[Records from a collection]
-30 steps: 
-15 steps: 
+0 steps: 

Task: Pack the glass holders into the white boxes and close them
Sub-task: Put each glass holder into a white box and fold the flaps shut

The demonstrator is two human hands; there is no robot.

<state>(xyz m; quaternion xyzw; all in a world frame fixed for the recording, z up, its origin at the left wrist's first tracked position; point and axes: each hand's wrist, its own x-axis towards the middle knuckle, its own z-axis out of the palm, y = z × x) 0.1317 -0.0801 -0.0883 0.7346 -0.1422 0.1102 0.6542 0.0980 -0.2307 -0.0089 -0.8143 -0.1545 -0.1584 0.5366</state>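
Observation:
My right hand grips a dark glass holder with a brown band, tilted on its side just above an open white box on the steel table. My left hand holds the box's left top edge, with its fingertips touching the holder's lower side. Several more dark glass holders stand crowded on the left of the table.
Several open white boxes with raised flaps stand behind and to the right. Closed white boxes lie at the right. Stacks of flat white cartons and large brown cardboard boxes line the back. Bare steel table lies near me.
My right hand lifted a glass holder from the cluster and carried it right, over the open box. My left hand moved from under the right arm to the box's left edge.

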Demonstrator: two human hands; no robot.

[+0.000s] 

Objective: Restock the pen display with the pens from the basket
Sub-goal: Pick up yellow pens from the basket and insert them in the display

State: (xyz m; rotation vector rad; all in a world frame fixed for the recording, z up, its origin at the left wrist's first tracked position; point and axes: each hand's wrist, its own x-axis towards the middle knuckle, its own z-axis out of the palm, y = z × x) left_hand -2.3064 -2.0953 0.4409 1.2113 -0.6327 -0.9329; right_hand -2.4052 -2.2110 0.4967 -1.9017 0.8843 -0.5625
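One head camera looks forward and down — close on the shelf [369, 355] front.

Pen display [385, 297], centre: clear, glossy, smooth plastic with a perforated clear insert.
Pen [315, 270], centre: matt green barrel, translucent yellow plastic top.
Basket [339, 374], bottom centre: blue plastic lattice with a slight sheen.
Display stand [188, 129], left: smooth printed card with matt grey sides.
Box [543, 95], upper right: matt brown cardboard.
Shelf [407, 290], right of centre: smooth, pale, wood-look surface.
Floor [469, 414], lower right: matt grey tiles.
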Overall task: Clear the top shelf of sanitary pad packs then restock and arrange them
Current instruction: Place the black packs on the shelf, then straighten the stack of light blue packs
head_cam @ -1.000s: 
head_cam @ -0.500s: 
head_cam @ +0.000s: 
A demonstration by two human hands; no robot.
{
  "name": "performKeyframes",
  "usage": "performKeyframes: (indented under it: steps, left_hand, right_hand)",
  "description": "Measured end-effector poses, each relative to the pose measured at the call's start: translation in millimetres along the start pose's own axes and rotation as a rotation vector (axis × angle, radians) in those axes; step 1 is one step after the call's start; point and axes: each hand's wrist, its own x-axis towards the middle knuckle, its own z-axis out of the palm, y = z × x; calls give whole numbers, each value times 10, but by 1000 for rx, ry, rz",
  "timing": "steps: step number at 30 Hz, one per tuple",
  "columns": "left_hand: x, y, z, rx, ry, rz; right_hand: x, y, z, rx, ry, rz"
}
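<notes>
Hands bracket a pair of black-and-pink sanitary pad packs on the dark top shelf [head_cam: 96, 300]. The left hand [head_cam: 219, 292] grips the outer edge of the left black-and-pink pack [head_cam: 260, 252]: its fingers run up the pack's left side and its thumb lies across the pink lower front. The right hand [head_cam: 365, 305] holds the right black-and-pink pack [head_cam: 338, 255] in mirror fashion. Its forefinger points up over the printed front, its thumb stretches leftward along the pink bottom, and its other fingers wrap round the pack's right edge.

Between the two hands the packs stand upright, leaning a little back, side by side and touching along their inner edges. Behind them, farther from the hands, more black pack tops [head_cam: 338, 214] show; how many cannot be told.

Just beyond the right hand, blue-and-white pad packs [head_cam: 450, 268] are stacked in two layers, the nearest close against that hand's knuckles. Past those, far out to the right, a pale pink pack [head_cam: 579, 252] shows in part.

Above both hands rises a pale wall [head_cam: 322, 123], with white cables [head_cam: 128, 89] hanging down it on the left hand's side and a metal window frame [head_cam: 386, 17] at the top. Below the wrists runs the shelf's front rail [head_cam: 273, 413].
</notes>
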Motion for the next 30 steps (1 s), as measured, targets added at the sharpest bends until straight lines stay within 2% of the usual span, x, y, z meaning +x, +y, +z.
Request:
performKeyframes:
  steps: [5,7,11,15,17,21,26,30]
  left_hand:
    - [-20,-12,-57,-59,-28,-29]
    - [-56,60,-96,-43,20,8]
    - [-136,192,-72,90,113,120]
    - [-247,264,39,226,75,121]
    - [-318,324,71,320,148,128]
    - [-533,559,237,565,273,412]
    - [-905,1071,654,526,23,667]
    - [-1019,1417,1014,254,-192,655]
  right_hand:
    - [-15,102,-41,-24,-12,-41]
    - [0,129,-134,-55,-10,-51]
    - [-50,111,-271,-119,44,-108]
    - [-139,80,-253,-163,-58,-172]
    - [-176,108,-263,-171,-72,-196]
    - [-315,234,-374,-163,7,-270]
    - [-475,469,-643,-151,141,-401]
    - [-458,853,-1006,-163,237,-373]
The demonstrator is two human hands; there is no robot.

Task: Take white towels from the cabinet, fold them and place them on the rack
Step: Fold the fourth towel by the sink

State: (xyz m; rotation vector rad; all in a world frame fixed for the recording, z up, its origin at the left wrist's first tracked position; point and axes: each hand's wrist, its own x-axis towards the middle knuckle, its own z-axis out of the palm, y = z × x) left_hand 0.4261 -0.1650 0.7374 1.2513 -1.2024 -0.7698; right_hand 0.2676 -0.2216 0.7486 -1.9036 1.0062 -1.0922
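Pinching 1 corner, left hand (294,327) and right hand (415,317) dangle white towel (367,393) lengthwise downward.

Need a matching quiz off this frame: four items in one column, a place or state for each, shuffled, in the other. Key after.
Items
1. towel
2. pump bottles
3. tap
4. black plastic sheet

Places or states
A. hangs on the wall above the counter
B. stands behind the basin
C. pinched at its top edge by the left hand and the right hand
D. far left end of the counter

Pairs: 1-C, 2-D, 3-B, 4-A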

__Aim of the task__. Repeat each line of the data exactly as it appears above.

__Reply to the task__.
-30 steps: 
-15 steps: 
+0 steps: 

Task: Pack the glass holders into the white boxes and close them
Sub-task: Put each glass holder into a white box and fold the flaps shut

The demonstrator is two human hands; there is no robot.

<state>(xyz m; quaternion xyzw; all in a world frame fixed for the recording, z up, its origin at the left wrist's first tracked position; point and axes: each hand's wrist, its own x-axis towards the middle knuckle, its own z-axis out of the palm, y = z × x) 0.1317 -0.0801 -0.0883 0.7346 -0.1422 0.1102 0.6542 0.0980 -0.2307 -0.0089 -0.8143 -0.1545 -0.1584 0.5366</state>
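Observation:
My right hand grips a dark glass holder with a brown band, tilted on its side just above an open white box on the steel table. My left hand holds the box's left top edge, with its fingertips touching the holder's lower side. Several more dark glass holders stand crowded on the left of the table.
Several open white boxes with raised flaps stand behind and to the right. Closed white boxes lie at the right. Stacks of flat white cartons and large brown cardboard boxes line the back. Bare steel table lies near me.
My right hand lifted a glass holder from the cluster and carried it right, over the open box. My left hand moved from under the right arm to the box's left edge.
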
Demonstrator: two human hands; no robot.

[+0.000s] 

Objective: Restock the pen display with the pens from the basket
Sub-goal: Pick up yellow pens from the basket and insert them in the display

State: (xyz m; rotation vector rad; all in a world frame fixed for the recording, z up, its origin at the left wrist's first tracked position; point and axes: each hand's wrist, its own x-axis towards the middle knuckle, its own z-axis out of the palm, y = z × x) left_hand -2.3064 -2.0953 0.4409 1.2113 -0.6327 -0.9329; right_hand -2.4052 -2.2110 0.4967 -1.9017 0.8843 -0.5625
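One head camera looks forward and down — close on the shelf [369, 355] front.

Pen display [385, 297], centre: clear, glossy, smooth plastic with a perforated clear insert.
Pen [315, 270], centre: matt green barrel, translucent yellow plastic top.
Basket [339, 374], bottom centre: blue plastic lattice with a slight sheen.
Display stand [188, 129], left: smooth printed card with matt grey sides.
Box [543, 95], upper right: matt brown cardboard.
Shelf [407, 290], right of centre: smooth, pale, wood-look surface.
Floor [469, 414], lower right: matt grey tiles.
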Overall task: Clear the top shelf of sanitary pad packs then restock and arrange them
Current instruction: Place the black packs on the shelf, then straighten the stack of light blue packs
head_cam @ -1.000s: 
head_cam @ -0.500s: 
head_cam @ +0.000s: 
A demonstration by two human hands; no robot.
{
  "name": "performKeyframes",
  "usage": "performKeyframes: (indented under it: steps, left_hand, right_hand)",
  "description": "Measured end-effector poses, each relative to the pose measured at the call's start: translation in millimetres along the start pose's own axes and rotation as a rotation vector (axis × angle, radians) in those axes; step 1 is one step after the call's start; point and axes: each hand's wrist, its own x-axis towards the middle knuckle, its own z-axis out of the palm, y = z × x; calls give whole numbers, each value times 10, but by 1000 for rx, ry, rz",
  "timing": "steps: step number at 30 Hz, one per tuple",
  "columns": "left_hand: x, y, z, rx, ry, rz; right_hand: x, y, z, rx, ry, rz"
}
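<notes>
Hands bracket a pair of black-and-pink sanitary pad packs on the dark top shelf [head_cam: 96, 300]. The left hand [head_cam: 219, 292] grips the outer edge of the left black-and-pink pack [head_cam: 260, 252]: its fingers run up the pack's left side and its thumb lies across the pink lower front. The right hand [head_cam: 365, 305] holds the right black-and-pink pack [head_cam: 338, 255] in mirror fashion. Its forefinger points up over the printed front, its thumb stretches leftward along the pink bottom, and its other fingers wrap round the pack's right edge.

Between the two hands the packs stand upright, leaning a little back, side by side and touching along their inner edges. Behind them, farther from the hands, more black pack tops [head_cam: 338, 214] show; how many cannot be told.

Just beyond the right hand, blue-and-white pad packs [head_cam: 450, 268] are stacked in two layers, the nearest close against that hand's knuckles. Past those, far out to the right, a pale pink pack [head_cam: 579, 252] shows in part.

Above both hands rises a pale wall [head_cam: 322, 123], with white cables [head_cam: 128, 89] hanging down it on the left hand's side and a metal window frame [head_cam: 386, 17] at the top. Below the wrists runs the shelf's front rail [head_cam: 273, 413].
</notes>
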Motion for the next 30 steps (1 s), as measured, targets added at the sharpest bends until straight lines stay within 2% of the usual span, x, y, z meaning +x, +y, +z.
Request:
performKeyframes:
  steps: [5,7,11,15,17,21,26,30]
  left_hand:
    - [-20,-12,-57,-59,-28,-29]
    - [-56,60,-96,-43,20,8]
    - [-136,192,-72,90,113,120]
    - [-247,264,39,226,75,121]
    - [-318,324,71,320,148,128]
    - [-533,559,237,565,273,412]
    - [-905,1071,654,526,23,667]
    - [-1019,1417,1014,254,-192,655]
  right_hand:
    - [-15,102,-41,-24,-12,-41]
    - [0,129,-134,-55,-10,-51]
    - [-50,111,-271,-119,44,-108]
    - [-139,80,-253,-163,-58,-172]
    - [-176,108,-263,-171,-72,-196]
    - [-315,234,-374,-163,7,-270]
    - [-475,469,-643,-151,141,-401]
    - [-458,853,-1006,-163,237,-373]
The demonstrator is two human hands; there is no robot.

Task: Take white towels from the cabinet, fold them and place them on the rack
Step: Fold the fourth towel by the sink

State: (xyz m; rotation vector rad; all in a world frame fixed for the recording, z up, its origin at the left wrist's first tracked position; point and axes: each hand's wrist, its own x-axis towards the middle knuckle, its own z-axis out of the palm, y = z × x) left_hand 0.4261 -0.1650 0.7374 1.2513 -1.2024 -0.7698; right_hand 0.2676 -0.2216 0.7486 -1.9036 1.0062 -1.0922
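Pinching 1 corner, left hand (294,327) and right hand (415,317) dangle white towel (367,393) lengthwise downward.

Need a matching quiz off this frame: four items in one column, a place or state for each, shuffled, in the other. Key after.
Items
1. towel
2. pump bottles
3. tap
4. black plastic sheet

Places or states
A. hangs on the wall above the counter
B. stands behind the basin
C. pinched at its top edge by the left hand and the right hand
D. far left end of the counter

Pairs: 1-C, 2-D, 3-B, 4-A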

Nothing further remains in the output.